Офицеры зашевелились в тени костра, и один, высокий офицер с длинной шеей, обойдя огонь, подошел к Долохову.
– C'est vous, Clement? – сказал он. – D'ou, diable… [Это вы, Клеман? Откуда, черт…] – но он не докончил, узнав свою ошибку, и, слегка нахмурившись, как с незнакомым, поздоровался с Долоховым, спрашивая его, чем он может служить. Долохов рассказал, что он с товарищем догонял свой полк, и спросил, обращаясь ко всем вообще, не знали ли офицеры чего нибудь о шестом полку. Никто ничего не знал; и Пете показалось, что офицеры враждебно и подозрительно стали осматривать его и Долохова.
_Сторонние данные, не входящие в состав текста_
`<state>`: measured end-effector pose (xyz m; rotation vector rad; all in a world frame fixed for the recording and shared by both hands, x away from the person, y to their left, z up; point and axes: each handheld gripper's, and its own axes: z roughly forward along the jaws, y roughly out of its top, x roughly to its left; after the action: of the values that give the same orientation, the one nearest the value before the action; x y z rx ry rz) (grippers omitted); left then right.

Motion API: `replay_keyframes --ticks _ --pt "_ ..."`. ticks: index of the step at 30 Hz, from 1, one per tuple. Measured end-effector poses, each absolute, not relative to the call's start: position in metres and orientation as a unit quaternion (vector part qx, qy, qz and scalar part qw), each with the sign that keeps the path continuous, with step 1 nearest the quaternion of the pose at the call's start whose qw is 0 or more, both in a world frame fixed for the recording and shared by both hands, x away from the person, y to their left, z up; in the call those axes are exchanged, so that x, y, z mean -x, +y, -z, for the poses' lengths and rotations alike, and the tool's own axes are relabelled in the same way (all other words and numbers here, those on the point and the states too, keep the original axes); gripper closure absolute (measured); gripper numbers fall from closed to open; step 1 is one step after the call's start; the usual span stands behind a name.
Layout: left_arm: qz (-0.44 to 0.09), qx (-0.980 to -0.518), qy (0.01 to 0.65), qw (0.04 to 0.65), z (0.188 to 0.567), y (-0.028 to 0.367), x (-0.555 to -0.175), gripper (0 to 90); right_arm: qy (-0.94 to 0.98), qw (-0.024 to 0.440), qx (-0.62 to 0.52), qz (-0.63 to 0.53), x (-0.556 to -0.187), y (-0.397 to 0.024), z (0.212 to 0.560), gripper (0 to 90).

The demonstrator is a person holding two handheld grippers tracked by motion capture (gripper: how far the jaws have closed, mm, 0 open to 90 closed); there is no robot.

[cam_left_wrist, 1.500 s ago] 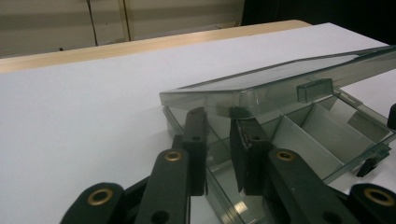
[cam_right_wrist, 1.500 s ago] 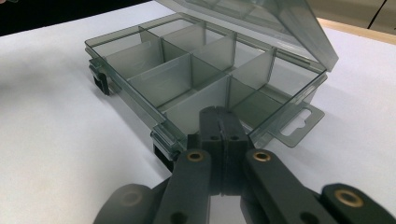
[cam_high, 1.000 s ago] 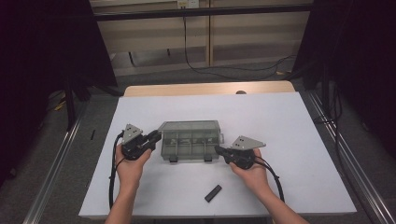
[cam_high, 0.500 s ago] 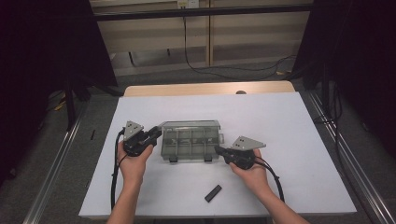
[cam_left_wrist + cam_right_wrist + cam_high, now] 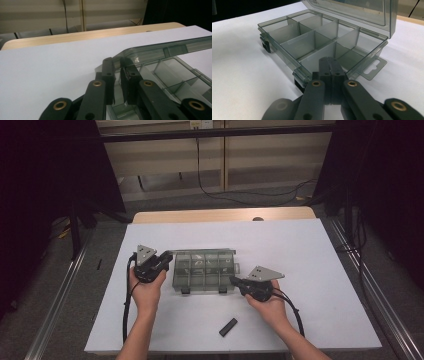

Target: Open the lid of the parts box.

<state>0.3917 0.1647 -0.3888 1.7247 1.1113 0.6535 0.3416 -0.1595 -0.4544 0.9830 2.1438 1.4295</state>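
Counter [image 5: 320,270]: white top, wide bare room to the far side and to the right of the box; near edge lies just behind both forearms.
Box [image 5: 204,270]: smoky clear plastic, left of the counter's middle, lid [image 5: 160,51] raised, two dark latches on its near wall.
Compartments: divided cells, all bare.
Left tool [image 5: 167,258]: at the box's left end; jaws have just been closing, clamped on the lid's corner.
Right tool [image 5: 234,281]: jaws together, tips at the box's near right corner.
Bar [image 5: 228,327]: small, black, near the front edge, apart from the box.
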Motion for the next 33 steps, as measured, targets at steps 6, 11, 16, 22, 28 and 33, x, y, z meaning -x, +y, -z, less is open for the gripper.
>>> replay_keyframes --ticks 6,11,16,22,28,33 --pt "-0.272 -0.703 0.465 0.465 0.385 0.161 -0.395 84.1 0.762 0.195 -0.349 -0.509 -0.341 -0.159 0.455 90.0" --pt "-0.266 -0.7 0.474 0.462 0.381 0.16 -0.399 84.8 0.763 0.195 -0.347 -0.51 -0.342 -0.159 0.456 90.0" --pt "-0.265 -0.696 0.482 0.462 0.379 0.159 -0.402 85.3 0.763 0.195 -0.348 -0.51 -0.342 -0.158 0.456 90.0" --pt "-0.261 -0.696 0.487 0.459 0.376 0.159 -0.406 85.5 0.762 0.195 -0.349 -0.51 -0.343 -0.157 0.456 90.0" --pt "-0.251 -0.696 0.494 0.456 0.373 0.159 -0.41 85.6 0.763 0.198 -0.346 -0.509 -0.343 -0.157 0.456 90.0" --pt "-0.244 -0.691 0.502 0.46 0.371 0.16 -0.415 85.8 0.763 0.199 -0.345 -0.509 -0.343 -0.157 0.456 90.0"
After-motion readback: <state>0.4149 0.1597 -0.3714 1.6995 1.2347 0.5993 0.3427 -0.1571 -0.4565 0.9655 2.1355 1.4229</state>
Несколько секунд все молчали.
– Si vous comptez sur la soupe du soir, vous venez trop tard, [Если вы рассчитываете на ужин, то вы опоздали.] – сказал с сдержанным смехом голос из за костра.
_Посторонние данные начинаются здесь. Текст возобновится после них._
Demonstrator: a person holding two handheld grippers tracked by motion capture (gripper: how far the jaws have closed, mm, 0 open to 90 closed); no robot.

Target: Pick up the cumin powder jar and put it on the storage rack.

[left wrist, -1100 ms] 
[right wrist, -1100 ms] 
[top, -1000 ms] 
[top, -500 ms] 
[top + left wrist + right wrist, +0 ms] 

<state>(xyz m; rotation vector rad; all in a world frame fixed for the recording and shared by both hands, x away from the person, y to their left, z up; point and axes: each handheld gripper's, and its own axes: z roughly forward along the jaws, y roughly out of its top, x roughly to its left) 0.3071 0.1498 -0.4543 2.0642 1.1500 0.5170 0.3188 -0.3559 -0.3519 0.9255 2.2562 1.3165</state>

Долохов отвечал, что они сыты и что им надо в ночь же ехать дальше.
Он отдал лошадей солдату, мешавшему в котелке, и на корточках присел у костра рядом с офицером с длинной шеей. Офицер этот, не спуская глаз, смотрел на Долохова и переспросил его еще раз: какого он был полка? Долохов не отвечал, как будто не слыхал вопроса, и, закуривая коротенькую французскую трубку, которую он достал из кармана, спрашивал офицеров о том, в какой степени безопасна дорога от казаков впереди их.
– Les brigands sont partout, [Эти разбойники везде.] – отвечал офицер из за костра.
Долохов сказал, что казаки страшны только для таких отсталых, как он с товарищем, но что на большие отряды казаки, вероятно, не смеют нападать, прибавил он вопросительно. Никто ничего не ответил.
«Ну, теперь он уедет», – всякую минуту думал Петя, стоя перед костром и слушая его разговор.
Но Долохов начал опять прекратившийся разговор и прямо стал расспрашивать, сколько у них людей в батальоне, сколько батальонов, сколько пленных. Спрашивая про пленных русских, которые были при их отряде, Долохов сказал:
– La vilaine affaire de trainer ces cadavres apres soi. Vaudrait mieux fusiller cette canaille, [Скверное дело таскать за собой эти трупы. Лучше бы расстрелять эту сволочь.] – и громко засмеялся таким странным смехом, что Пете показалось, французы сейчас узнают обман, и он невольно отступил на шаг от костра. Никто не ответил на слова и смех Долохова, и французский офицер, которого не видно было (он лежал, укутавшись шинелью), приподнялся и прошептал что то товарищу. Долохов встал и кликнул солдата с лошадьми.